Assignment: Give back an exact copy of the lines in the records below, from the line that has "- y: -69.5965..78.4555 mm" through the line that has "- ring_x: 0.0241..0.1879", and nothing besides.

Data for analysis:

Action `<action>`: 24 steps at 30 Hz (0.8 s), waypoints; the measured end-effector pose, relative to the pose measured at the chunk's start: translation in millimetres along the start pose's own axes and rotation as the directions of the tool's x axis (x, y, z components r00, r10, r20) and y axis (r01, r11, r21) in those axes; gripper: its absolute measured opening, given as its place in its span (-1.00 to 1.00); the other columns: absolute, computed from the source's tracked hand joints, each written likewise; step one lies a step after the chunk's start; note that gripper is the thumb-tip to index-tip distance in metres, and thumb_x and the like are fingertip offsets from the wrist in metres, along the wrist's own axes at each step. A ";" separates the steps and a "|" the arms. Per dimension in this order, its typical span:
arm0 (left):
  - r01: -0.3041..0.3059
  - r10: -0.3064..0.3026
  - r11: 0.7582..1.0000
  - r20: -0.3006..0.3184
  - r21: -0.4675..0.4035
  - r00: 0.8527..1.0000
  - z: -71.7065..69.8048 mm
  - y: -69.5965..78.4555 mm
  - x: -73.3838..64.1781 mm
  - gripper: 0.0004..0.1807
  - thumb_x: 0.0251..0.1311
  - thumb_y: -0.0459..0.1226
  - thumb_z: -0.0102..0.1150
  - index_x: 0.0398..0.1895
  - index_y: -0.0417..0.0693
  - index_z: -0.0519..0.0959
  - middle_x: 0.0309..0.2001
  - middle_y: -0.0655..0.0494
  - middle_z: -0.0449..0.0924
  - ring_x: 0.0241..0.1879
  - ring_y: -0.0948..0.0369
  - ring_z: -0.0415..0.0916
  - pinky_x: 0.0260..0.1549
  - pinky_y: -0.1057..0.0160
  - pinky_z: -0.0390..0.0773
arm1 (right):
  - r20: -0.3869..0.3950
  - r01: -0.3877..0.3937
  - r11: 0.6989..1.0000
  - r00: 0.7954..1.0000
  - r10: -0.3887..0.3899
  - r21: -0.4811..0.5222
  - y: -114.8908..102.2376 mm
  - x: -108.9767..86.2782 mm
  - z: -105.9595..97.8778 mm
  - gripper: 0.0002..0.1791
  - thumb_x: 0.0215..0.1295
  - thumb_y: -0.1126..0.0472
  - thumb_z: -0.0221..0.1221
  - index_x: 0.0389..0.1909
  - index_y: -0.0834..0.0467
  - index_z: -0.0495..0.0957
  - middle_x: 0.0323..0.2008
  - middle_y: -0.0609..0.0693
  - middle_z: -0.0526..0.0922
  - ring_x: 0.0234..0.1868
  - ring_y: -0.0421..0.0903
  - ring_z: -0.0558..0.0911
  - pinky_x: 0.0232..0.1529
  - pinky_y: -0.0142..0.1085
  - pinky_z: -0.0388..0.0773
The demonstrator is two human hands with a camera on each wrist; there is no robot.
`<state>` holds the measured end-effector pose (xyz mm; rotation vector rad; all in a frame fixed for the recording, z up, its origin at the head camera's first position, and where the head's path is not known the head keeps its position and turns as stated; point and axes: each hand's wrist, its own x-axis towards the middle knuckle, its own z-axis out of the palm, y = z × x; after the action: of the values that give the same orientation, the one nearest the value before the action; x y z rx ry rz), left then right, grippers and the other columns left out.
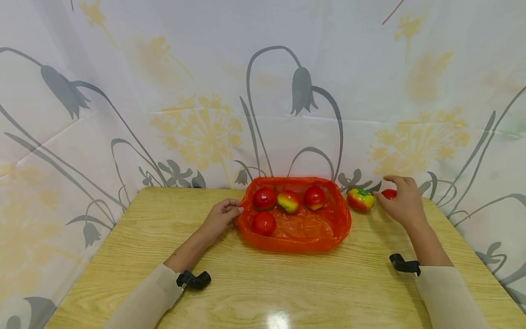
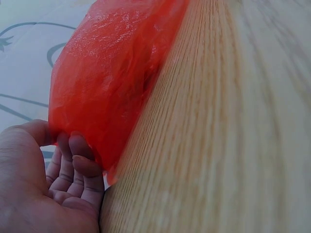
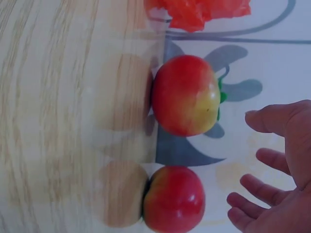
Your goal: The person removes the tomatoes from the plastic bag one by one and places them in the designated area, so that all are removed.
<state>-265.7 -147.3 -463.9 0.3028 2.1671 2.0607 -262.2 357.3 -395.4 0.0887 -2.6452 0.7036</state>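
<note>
An orange-red plastic bag (image 1: 296, 245) lies on the table with its mouth spread wide. Inside it are red fruits (image 1: 264, 224) and a red-and-yellow one (image 1: 289, 201). My left hand (image 1: 222, 217) pinches the bag's left rim between thumb and fingers; in the left wrist view the bag wall (image 2: 107, 82) rises above the fingertips. To the right of the bag sits a red-and-yellow fruit with green leaves on top (image 1: 360, 201). My right hand (image 1: 404, 201) is over a red fruit (image 3: 175, 199), fingers spread and apart from it in the right wrist view.
The wood-grain table (image 1: 263, 283) reaches back to a pale cloth (image 1: 213, 68) printed with grey and yellow flowers, which also hangs at both sides. Each wrist wears a black camera mount (image 1: 193, 280) over a beige sleeve (image 1: 144, 297).
</note>
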 end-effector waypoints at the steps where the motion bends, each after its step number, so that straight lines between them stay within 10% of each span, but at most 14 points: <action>1: -0.001 0.001 1.000 -0.001 0.000 1.000 -0.1 0.2 -0.1 -0.72 0.51 -0.32 0.16 0.10 -0.40 0.50 -0.36 0.17 0.64 -0.37 0.20 0.46 -0.35 0.35 0.53 | -0.001 0.005 1.000 1.000 -0.005 0.000 -2.4 -0.1 0.2 -0.40 0.42 0.15 0.31 0.32 0.43 0.42 0.27 0.54 0.33 0.29 0.50 0.32 0.21 0.45 0.35; 15: -0.004 0.004 1.000 0.009 -0.011 1.000 0.7 0.1 -0.5 -0.71 0.51 -0.33 0.15 0.12 -0.38 0.51 -0.34 0.18 0.67 -0.37 0.21 0.49 -0.34 0.36 0.54 | -0.004 0.100 0.993 0.995 -0.100 0.063 -37.9 -2.2 7.6 -0.40 0.37 0.22 0.35 0.34 0.38 0.46 0.23 0.49 0.35 -0.16 0.29 0.47 -0.14 0.18 0.51; 24: -0.012 0.013 1.000 0.012 -0.012 1.000 0.4 0.2 -1.0 -0.71 0.51 -0.33 0.15 0.11 -0.38 0.50 -0.35 0.19 0.67 -0.38 0.23 0.48 -0.35 0.36 0.53 | -0.024 0.182 0.977 0.983 -0.181 0.110 -62.1 -4.4 12.5 -0.44 0.33 0.28 0.38 0.30 0.35 0.50 0.24 0.42 0.40 0.20 0.39 0.42 0.13 0.41 0.48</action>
<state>-264.6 -147.2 -463.8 0.3277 2.1504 2.0720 -252.7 296.9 -378.2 0.3511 -2.5422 0.7866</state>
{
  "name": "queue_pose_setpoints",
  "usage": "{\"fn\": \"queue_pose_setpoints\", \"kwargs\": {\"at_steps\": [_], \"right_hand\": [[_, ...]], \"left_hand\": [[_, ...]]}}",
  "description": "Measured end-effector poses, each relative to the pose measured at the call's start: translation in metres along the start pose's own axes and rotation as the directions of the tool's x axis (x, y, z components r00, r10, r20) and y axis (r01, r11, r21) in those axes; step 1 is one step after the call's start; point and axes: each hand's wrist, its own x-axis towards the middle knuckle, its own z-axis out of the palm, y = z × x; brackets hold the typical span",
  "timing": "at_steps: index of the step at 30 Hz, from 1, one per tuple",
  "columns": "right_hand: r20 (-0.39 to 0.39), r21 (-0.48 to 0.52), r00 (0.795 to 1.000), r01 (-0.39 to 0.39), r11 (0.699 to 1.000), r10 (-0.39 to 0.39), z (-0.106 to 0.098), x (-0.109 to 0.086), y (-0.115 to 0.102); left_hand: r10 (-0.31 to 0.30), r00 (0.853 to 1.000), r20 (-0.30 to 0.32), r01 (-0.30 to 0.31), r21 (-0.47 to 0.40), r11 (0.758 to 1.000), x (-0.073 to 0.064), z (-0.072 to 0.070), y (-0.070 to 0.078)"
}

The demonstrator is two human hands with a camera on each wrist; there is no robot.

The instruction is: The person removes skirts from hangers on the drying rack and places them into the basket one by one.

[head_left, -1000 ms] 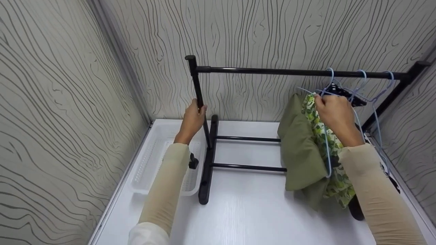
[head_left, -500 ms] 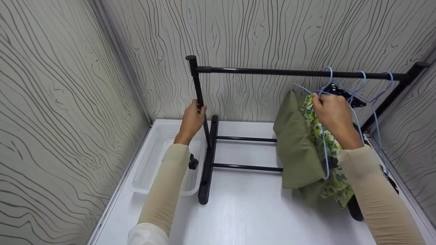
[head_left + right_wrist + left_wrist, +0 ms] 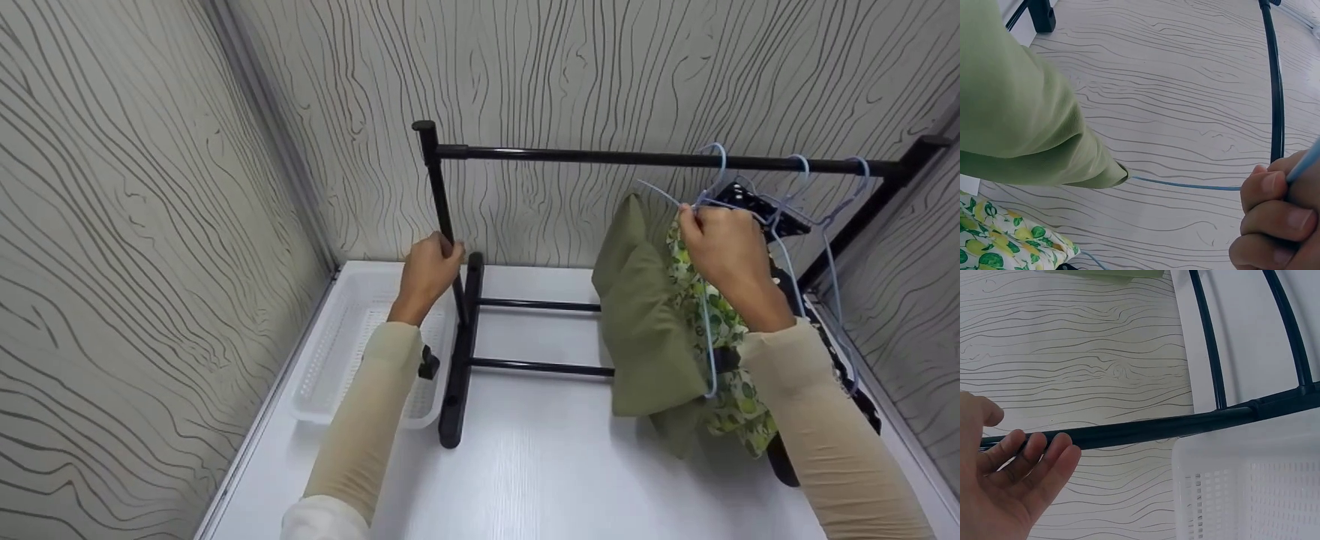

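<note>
Olive garment (image 3: pixel 649 315) sits further left under the rail (image 3: pixel 562 156) now, right hand (image 3: pixel 729 244) clamped on its blue hanger (image 3: pixel 1190 185). Looks light, floppy; I'd hold the hanger's neck. Left hand (image 3: pixel 427 268) loosely touches the post (image 3: pixel 1129 434).

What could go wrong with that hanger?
The green cloth might slip off: the blue hanger in the right hand is thin wire. The hanger might also snag the patterned cloth close behind it. And if its hook isn't resting on the rail, which I can't tell, it could drop when released.
</note>
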Motion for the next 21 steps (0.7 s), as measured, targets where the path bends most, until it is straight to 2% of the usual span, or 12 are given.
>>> {"fn": "queue_pose_setpoints", "kwargs": {"at_steps": [8, 13, 21], "right_hand": [[-0.019, 0.02, 0.999, 0.04, 0.999, -0.04, 0.0, -0.002, -0.01], [-0.024, 0.034, 0.999, 0.041, 0.999, -0.04, 0.0, -0.003, -0.017], [-0.054, 0.051, 0.996, 0.071, 0.996, -0.069, 0.001, -0.004, -0.027]], "left_hand": [[-0.002, 0.999, 0.039, 0.002, -0.009, 1.0, -0.009, 0.016, 0.003], [-0.011, 0.998, 0.065, 0.012, -0.012, 1.0, -0.018, 0.032, 0.003], [-0.035, 0.992, 0.125, 0.044, -0.074, 0.996, -0.033, 0.059, 0.005]]}}
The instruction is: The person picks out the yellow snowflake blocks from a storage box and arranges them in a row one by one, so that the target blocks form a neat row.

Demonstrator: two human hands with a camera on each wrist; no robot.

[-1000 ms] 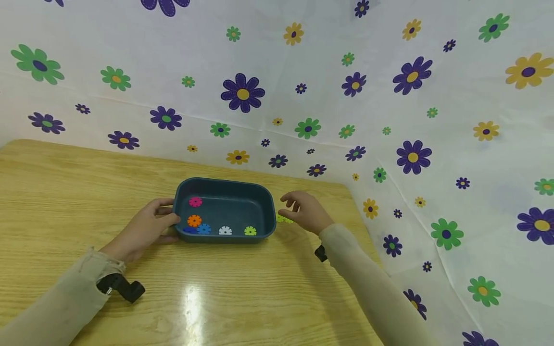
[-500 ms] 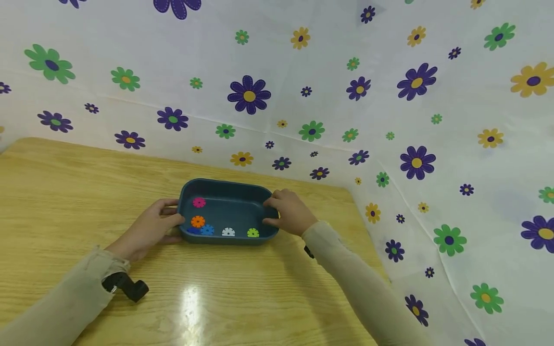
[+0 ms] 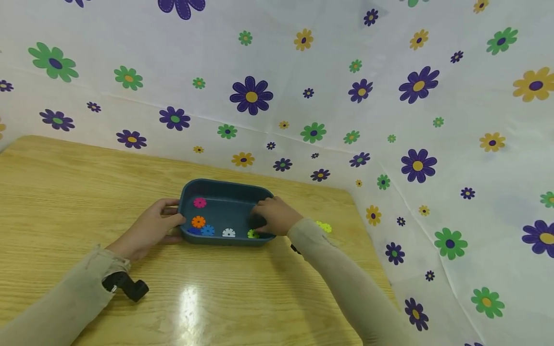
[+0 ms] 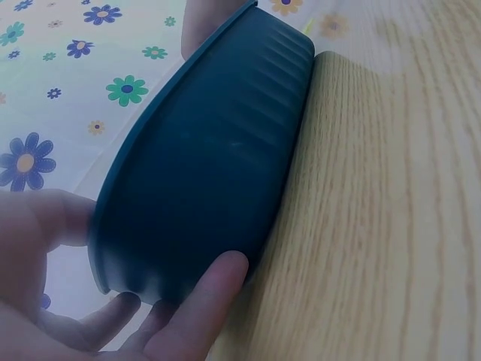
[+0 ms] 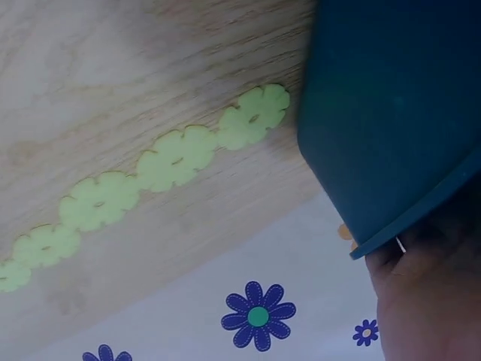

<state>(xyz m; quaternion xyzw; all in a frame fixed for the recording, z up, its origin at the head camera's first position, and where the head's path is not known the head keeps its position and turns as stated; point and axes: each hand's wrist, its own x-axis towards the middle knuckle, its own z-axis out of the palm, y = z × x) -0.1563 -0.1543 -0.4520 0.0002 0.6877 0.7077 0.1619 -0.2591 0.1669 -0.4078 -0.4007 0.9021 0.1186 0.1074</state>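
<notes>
My left hand (image 3: 151, 226) grips the left end of a dark teal plastic basin (image 3: 227, 188), with a finger over the rim and others against the outer wall. My right hand (image 3: 277, 216) reaches over the right rim into the basin, fingers bent downward and thumb apart from them. Close under that thumb lies a yellow-green snowflake disc (image 3: 253, 234). Other snowflake discs lie in the basin: pink (image 3: 199, 203), orange (image 3: 198, 221), light blue (image 3: 207, 230), dark blue (image 3: 194, 231) and white (image 3: 228, 232). The right wrist view hides the right fingertips behind the basin wall.
On the wooden table (image 3: 225, 298), right of the basin, a chain of several linked yellow-green discs (image 5: 176, 159) lies flat, partly behind my right sleeve in the head view. A flower-printed white cloth (image 3: 207, 57) hangs along the back and right edges.
My right hand has moved left from over the yellow-green chain, across the rim and down into the basin. My left hand keeps its grip on the basin.
</notes>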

Task response:
  - y: -69.5965..78.4555 mm
  - x: -73.3838..64.1781 mm
  - gripper: 0.0004..0.1807
  - thumb_x: 0.0251..0.1311
  - thumb_y: -0.0459..0.1226
  - thumb_z: -0.0102..0.1150
  - index_x: 0.0398..0.1895
  - index_y: -0.0417..0.0693
  - index_z: -0.0519..0.0959
  - middle_x: 0.0309..0.2001
  - middle_y: -0.0655..0.0494
  - middle_z: -0.0449..0.0924
  - ring_x: 0.0241..0.1879

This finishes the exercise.